Œuvres de Monsieur de Saint-Evremond, publiées sur les Manuscrits, avec la vie de l’auteur par Mr de Maizeaux.
Cinquième édition, revue, corrigée et augmentée, enrichie de Figures gravées par B. Picart le Romain. 5/5
ET
Mélange curieux des meilleures pièces attribuées à Mr de Saint-Evremond et de quelques autres ouvrages rares ou nouveaux. Quatrième édition où l’on a retranché plusieurs Pièces, pour en ajouter de plus intéressantes, enrichie de Figures gravées par B. Picard le Romain. 2/2

Amsterdam, Covens & Mortier, 1739.

En tout 7 volumes 16 x 10 cms. XXVIII-365-[VII]-169-[XIX] + 460-[XII] + 443-[XV] + 490-[XVII] + 418-[XII] + XXIV-[II]-516 + 396-[XV] pages. Une gravure en frontispice des tomes I, II, IV et VI. Une vignette pleine page en frontispice des tomes III et V. Deux gravures supplémentaires au tome I, une gravure supplémentaire au tome VII.
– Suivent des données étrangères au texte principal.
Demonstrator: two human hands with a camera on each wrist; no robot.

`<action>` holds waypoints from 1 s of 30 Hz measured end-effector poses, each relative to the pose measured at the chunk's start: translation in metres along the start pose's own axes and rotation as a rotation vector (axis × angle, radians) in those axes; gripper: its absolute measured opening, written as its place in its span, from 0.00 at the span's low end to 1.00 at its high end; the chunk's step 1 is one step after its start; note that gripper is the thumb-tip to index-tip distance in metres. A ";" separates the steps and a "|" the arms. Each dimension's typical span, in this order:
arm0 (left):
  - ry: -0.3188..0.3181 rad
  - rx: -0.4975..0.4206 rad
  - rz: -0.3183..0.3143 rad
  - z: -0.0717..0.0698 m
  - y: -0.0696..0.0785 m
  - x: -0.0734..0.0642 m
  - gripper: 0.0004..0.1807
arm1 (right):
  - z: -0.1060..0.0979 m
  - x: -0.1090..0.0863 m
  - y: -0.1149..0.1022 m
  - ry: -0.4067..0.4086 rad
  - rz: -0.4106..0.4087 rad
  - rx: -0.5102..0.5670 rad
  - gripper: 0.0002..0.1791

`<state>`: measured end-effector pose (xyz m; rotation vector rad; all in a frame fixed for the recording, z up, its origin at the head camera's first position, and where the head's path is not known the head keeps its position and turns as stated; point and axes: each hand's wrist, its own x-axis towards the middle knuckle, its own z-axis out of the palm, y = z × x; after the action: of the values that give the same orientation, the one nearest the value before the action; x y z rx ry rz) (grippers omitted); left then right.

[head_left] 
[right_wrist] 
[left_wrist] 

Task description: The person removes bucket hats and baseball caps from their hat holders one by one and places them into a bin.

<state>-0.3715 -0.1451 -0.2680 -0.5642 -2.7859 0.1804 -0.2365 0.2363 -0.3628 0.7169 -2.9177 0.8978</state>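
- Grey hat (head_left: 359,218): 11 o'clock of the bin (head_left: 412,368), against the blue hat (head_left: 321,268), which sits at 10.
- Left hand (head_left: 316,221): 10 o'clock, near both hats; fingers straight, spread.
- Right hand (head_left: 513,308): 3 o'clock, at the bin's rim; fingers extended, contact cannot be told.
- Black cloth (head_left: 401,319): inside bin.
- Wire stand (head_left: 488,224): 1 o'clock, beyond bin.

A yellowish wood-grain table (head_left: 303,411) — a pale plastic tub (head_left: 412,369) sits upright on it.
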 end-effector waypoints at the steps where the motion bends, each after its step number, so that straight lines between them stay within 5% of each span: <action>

Pleine reliure du temps, dos à 5 nerfs, caissons ornés en doré, pièces de titre et de tomaison. Reliure frottée avec petits manques, en particulier en coiffe. Rousseurs sur quelques rares cahiers épars. Nom d’un précédent propriétaire à l’encre sur certains volumes. Une page manuscrite collée en garde du tome I. Bon état global.